== Aim of the exercise ==
Return all the lines below in which the string "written" appears.

Top of Raw data

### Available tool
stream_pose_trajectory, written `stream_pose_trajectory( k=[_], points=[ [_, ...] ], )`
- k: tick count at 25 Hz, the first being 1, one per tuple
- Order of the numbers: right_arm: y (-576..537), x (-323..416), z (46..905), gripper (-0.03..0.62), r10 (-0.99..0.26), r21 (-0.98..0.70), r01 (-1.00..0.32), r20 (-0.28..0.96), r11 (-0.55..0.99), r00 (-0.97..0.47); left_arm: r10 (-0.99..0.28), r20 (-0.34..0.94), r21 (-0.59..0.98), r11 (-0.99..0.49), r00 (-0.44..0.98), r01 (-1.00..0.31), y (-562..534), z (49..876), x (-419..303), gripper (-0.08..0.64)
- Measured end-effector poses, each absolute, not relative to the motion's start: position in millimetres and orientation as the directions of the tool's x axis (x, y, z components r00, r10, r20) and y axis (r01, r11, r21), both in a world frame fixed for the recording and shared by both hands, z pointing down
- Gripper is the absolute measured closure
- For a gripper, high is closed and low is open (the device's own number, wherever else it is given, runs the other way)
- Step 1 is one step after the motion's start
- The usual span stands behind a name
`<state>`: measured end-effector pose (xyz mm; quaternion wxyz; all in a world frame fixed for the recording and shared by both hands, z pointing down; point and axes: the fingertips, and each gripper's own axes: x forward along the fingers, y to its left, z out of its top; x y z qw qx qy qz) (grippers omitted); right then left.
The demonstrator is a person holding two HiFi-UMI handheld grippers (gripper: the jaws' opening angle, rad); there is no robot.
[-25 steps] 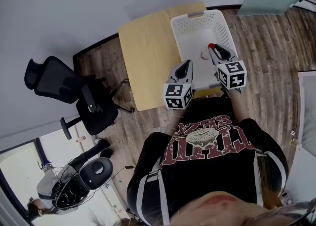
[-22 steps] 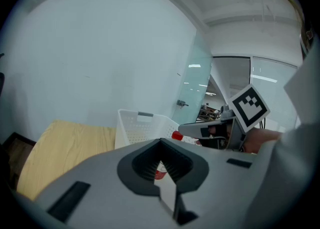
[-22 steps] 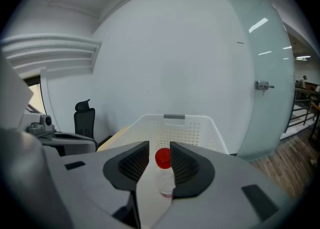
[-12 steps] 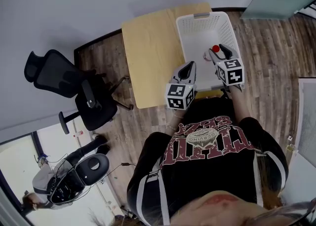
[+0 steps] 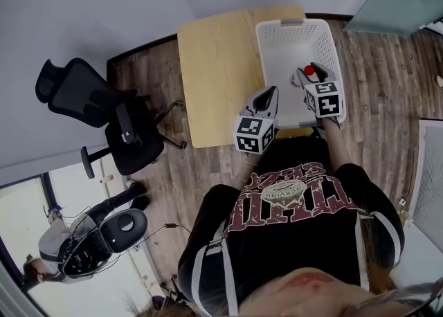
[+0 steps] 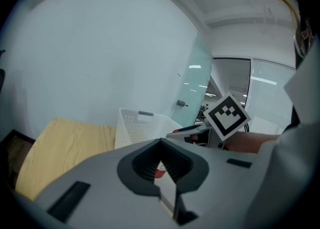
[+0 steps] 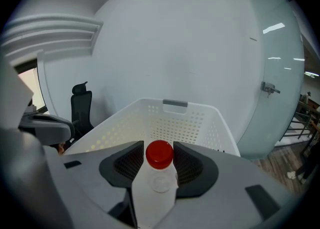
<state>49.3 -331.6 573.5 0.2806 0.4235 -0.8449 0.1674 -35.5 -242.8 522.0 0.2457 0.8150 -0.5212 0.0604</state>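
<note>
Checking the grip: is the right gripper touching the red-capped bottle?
Touching. The right gripper view shows the right gripper with both pads pressed against the top of the red-capped bottle, with no gap on either side.

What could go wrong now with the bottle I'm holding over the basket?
1. The right gripper grips the bottle high up, by its red cap, so the body may swing or slip free.
2. It hangs near the right wall of the basket and could clip the rim when lowered.
</note>
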Motion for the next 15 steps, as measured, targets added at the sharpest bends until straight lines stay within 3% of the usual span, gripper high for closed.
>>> stream_pose_trajectory(
  k=[15],
  points=[
    [-334.8, 50.6, 578.9, 0.422, -0.627, -0.025, -0.806, 0.614, 0.592, -0.479, -0.821, 0.365, 0.331, -0.327, 0.44, -0.885, -241.8, 523.6, -37.6, 0.512]
  ],
)
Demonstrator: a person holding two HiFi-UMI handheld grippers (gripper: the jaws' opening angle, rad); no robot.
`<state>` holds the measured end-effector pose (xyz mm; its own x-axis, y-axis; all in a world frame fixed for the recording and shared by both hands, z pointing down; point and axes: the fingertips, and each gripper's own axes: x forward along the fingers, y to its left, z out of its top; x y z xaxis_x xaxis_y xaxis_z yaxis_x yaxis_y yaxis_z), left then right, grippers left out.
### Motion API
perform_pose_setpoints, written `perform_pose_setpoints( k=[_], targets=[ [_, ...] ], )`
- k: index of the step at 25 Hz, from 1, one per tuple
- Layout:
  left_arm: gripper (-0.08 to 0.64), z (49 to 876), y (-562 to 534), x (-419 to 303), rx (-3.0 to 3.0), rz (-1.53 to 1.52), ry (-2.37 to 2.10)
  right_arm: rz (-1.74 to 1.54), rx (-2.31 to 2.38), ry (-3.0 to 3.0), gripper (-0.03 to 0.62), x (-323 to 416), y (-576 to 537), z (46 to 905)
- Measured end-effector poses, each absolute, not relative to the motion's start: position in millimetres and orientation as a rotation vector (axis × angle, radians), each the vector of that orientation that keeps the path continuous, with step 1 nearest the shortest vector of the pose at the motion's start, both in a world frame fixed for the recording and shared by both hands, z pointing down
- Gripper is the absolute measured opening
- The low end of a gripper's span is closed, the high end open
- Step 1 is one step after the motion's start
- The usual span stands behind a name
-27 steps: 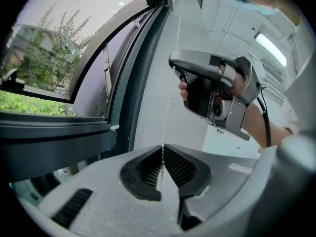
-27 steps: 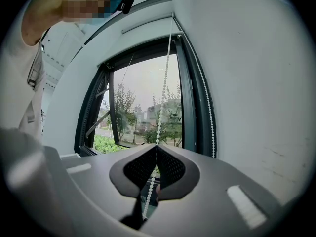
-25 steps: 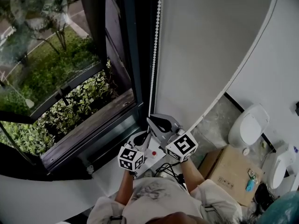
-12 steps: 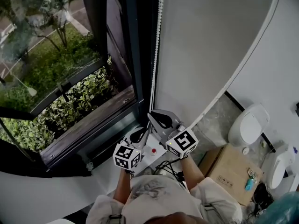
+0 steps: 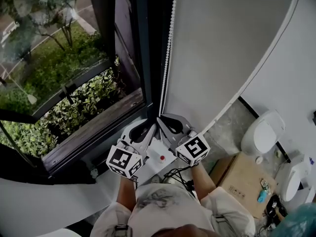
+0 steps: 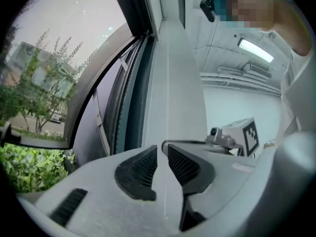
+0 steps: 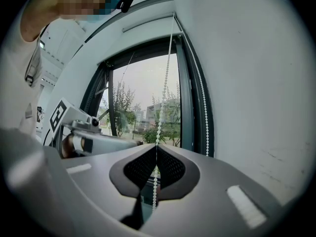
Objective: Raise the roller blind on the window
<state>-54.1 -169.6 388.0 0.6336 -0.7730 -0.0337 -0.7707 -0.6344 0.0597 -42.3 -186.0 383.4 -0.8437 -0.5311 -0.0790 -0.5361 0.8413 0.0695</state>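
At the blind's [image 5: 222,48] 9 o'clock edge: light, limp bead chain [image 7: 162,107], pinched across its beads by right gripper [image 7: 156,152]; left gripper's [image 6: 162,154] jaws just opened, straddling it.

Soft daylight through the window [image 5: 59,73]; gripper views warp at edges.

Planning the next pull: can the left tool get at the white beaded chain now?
Probably yes: the left tool has just been opening its jaws, and a thin line, seemingly the white beaded chain, runs between them unobstructed.
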Motion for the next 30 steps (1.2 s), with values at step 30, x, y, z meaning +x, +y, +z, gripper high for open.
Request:
perform_pose_setpoints(
  k=[30],
  targets=[
    [0.011,314.5,-192.7,-29.9,2.949,-0.225,-1.358,0.175,-0.859,2.986,0.011,-49.6,-183.3,392.6]
  ],
)
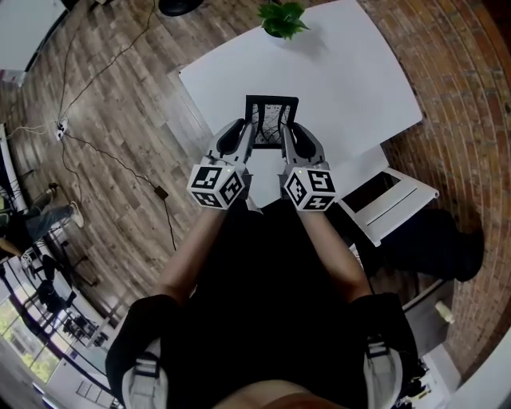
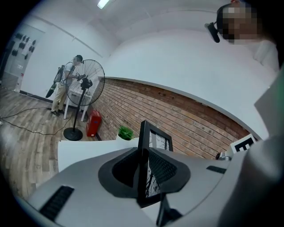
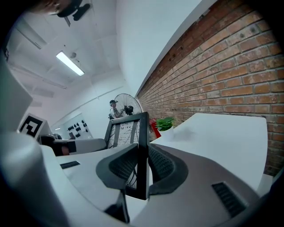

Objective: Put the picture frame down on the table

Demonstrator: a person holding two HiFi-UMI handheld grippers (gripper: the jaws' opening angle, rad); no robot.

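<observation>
A black picture frame (image 1: 271, 120) with a branch drawing is held upright over the near part of the white table (image 1: 343, 72). My left gripper (image 1: 246, 137) is shut on its left side rail (image 2: 143, 164), and my right gripper (image 1: 289, 137) is shut on its right side rail (image 3: 142, 150). In both gripper views the black pads (image 2: 166, 170) (image 3: 122, 168) press flat against the rail from both sides. Whether the frame's bottom edge touches the table is hidden behind the grippers.
A small green potted plant (image 1: 282, 17) stands at the table's far edge. A white chair (image 1: 389, 201) sits to the right of the table near my right arm. A standing fan (image 2: 84, 86), a red canister (image 2: 93, 123) and a person are by the brick wall.
</observation>
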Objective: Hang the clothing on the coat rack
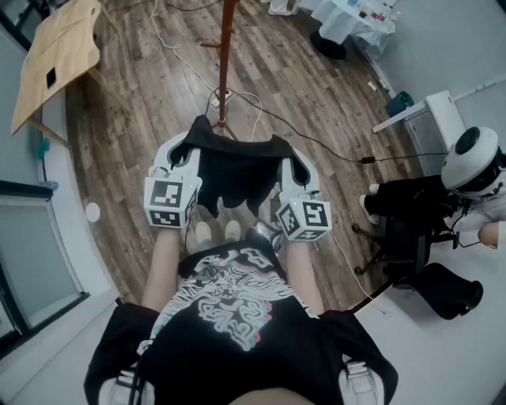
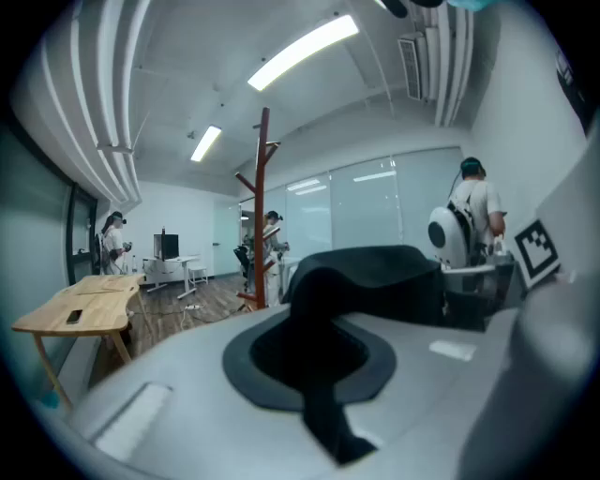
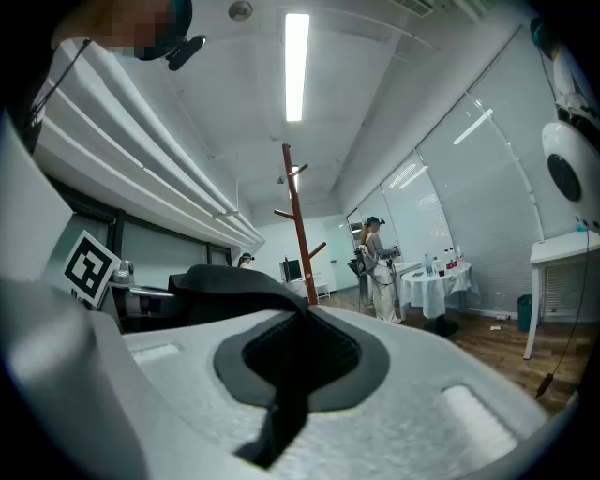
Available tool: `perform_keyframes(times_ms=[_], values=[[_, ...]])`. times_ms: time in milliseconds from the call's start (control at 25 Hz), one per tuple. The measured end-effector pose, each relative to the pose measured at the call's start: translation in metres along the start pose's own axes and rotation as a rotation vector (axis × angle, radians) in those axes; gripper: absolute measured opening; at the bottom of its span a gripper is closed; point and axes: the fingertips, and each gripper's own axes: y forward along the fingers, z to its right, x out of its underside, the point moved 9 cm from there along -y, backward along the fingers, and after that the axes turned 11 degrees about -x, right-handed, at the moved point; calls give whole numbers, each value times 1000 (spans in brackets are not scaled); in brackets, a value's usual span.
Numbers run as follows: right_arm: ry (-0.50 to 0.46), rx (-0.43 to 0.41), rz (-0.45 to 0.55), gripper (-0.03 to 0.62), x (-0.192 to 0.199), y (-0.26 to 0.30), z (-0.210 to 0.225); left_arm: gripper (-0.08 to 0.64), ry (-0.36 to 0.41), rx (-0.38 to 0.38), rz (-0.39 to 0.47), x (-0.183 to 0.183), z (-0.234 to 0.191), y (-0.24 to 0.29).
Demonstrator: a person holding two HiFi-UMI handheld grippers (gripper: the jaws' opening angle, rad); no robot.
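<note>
A black garment (image 1: 237,170) hangs stretched between my two grippers, in front of my chest. My left gripper (image 1: 188,149) is shut on its left top edge and my right gripper (image 1: 288,158) on its right top edge. The red-brown coat rack (image 1: 225,55) stands on the wood floor just beyond the garment. In the left gripper view black cloth (image 2: 375,272) runs out from the shut left gripper (image 2: 319,361), with the coat rack (image 2: 260,206) straight ahead. The right gripper view shows cloth (image 3: 234,281) pinched in the right gripper (image 3: 295,361) and the coat rack (image 3: 298,225) behind it.
A light wooden table (image 1: 59,55) stands at the far left. White cables (image 1: 237,99) lie on the floor around the rack's base. A person in a white helmet (image 1: 470,162) and a black chair (image 1: 411,229) are at the right, and a white-draped table (image 1: 348,20) is far ahead.
</note>
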Motion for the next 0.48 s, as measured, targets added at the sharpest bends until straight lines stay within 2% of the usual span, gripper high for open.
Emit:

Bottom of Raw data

== Answer to this exercise ==
stream_pose_trajectory, written `stream_pose_trajectory( k=[_], points=[ [_, ...] ], )`
perform_pose_setpoints, written `perform_pose_setpoints( k=[_], targets=[ [_, ...] ], )`

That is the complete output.